In terms of the hardware mechanics of the game, the graphics are slightly better than EarthBound, in that it’s still 16-bit sprites, but there are more custom animation and such. Apparently, the creature designer for this game also works on Pokémon. His monsters look good. The viewing area narrows into a letterbox widescreen during the cut scenes, and whenever you talk to anyone, it labels their dialogue with a name (though a few characters get stuck with ‘man’ or ‘young girl,’ and whatnot). All in all, the game is delight to look at, and the mechanics are clean and fun.

The music is a half full glass. While the songs are fun and numerous, and there’s a special music player feature available at the main menu so that you can just play the song from the inevitable rock concert whenever you feel like it without having to make a special save point before the concert so you can go in again later (like I did in EarthBound), even still since the Game Boy Advance doesn’t have as powerful of sound processing software, things don’t sound quite as nice as EarthBound from a purely technical point of view. Given the hardware limitations, it’s better than it’s fair to expect. It would be nice though if he’d put out a CD with fleshed out versions of everything.
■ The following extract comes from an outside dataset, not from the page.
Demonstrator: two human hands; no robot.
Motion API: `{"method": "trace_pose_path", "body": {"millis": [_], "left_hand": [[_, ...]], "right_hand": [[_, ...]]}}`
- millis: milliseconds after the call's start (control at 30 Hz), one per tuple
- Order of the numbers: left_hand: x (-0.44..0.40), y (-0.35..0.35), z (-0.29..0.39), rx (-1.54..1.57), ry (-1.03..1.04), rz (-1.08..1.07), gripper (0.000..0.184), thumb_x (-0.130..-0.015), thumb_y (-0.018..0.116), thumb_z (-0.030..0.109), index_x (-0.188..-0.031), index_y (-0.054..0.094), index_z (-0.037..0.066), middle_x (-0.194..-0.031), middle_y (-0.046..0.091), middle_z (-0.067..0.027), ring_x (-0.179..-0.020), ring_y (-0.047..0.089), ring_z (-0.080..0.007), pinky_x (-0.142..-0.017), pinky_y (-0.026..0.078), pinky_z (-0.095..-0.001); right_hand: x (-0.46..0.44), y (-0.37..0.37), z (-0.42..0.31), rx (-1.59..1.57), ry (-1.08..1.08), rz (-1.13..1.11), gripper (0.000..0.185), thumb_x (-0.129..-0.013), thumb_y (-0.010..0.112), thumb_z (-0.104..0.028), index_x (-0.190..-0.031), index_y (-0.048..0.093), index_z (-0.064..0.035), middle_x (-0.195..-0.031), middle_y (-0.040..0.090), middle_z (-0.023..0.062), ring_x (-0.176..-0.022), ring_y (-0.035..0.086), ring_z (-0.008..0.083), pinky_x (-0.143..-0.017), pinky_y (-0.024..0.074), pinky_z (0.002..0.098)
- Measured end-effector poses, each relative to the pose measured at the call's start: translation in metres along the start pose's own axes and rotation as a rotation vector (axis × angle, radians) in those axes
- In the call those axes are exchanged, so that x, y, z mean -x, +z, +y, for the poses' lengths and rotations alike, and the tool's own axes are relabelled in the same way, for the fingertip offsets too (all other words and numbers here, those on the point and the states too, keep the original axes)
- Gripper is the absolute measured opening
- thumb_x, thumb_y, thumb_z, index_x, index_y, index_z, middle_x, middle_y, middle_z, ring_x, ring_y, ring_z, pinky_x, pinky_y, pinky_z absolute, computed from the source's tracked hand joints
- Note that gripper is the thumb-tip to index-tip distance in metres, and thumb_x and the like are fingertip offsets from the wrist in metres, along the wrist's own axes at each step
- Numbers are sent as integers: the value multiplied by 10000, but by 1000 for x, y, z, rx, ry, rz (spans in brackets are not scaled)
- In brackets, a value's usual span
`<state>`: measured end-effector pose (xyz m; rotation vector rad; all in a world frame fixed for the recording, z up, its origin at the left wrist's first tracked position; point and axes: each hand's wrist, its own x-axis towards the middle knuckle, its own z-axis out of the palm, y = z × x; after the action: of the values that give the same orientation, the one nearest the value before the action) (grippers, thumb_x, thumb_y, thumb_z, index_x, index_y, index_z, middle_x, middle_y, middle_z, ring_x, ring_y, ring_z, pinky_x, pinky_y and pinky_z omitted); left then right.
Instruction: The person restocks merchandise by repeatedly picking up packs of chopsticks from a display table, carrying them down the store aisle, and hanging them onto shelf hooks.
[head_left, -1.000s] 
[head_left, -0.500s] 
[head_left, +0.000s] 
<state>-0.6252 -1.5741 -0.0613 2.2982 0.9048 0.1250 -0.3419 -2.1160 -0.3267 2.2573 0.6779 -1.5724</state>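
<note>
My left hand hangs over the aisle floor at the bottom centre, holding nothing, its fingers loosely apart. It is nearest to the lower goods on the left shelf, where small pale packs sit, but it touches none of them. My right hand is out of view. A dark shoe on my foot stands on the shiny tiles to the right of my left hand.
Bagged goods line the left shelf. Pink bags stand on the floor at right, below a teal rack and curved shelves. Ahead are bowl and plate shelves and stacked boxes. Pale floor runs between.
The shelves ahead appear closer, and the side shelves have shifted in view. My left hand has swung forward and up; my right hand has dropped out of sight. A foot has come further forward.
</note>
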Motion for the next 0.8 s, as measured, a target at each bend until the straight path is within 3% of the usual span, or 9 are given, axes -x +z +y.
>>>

Like its predecessors, the game’s battle system is a tweaked version of Dragon Quest, but the tweaks make it really fun. Essentially, you can double the number of damage points you give to an enemy by using the “sound battle” system, which means hitting A in rhythm to the music. After you read about your character’s attack, you can potential get up to 16 weaker bonus hits on an enemy by pushing the button to the beat, and the various enemies use different musical themes to make it more interesting. Of course, like EarthBound, the game uses a rolling HP counter, if you spend too much time getting sound battle points after an enemy attack, you risk having your health drop lower than necessary, which adds a strategic decision to either make hits fast and use several turns or to make a powerful but slow hit during a single turn. The whole sound battle idea is apparently just a trick by Itoi to make people listen to the music in the game more closely. (As are the special presents with… Ah wait, I shouldn’t spoil that.) I think it’s a clever trick that makes the grinding a lot more fun, and the music is really nice so it works out well. I’ve never considered myself an RPG fan, so in the old games, I would always just Auto battle my way through to the end. With this game, the Auto function has been taken out, but I don’t mind at all. In a pinch though, you can just hold down A and not let go, and if your opponent is weak enough, you may win. There’s no auto health up feature though, so it’s up to you to negotiate those menus as fast as possible after one of your character’s receives a fatal blow.

So, no, it’s not EarthBound, and nothing could be, but if you can read Japanese at least sort of and you own a Game Boy Advance compatible device, you owe it to yourself to buy this game. My rating is ★★ out of ★★, though this is pending the end of the game. I swear to holy goodness, if they don’t unbreak my heart, I’m-a sob and sob and write Itoi a really nasty letter.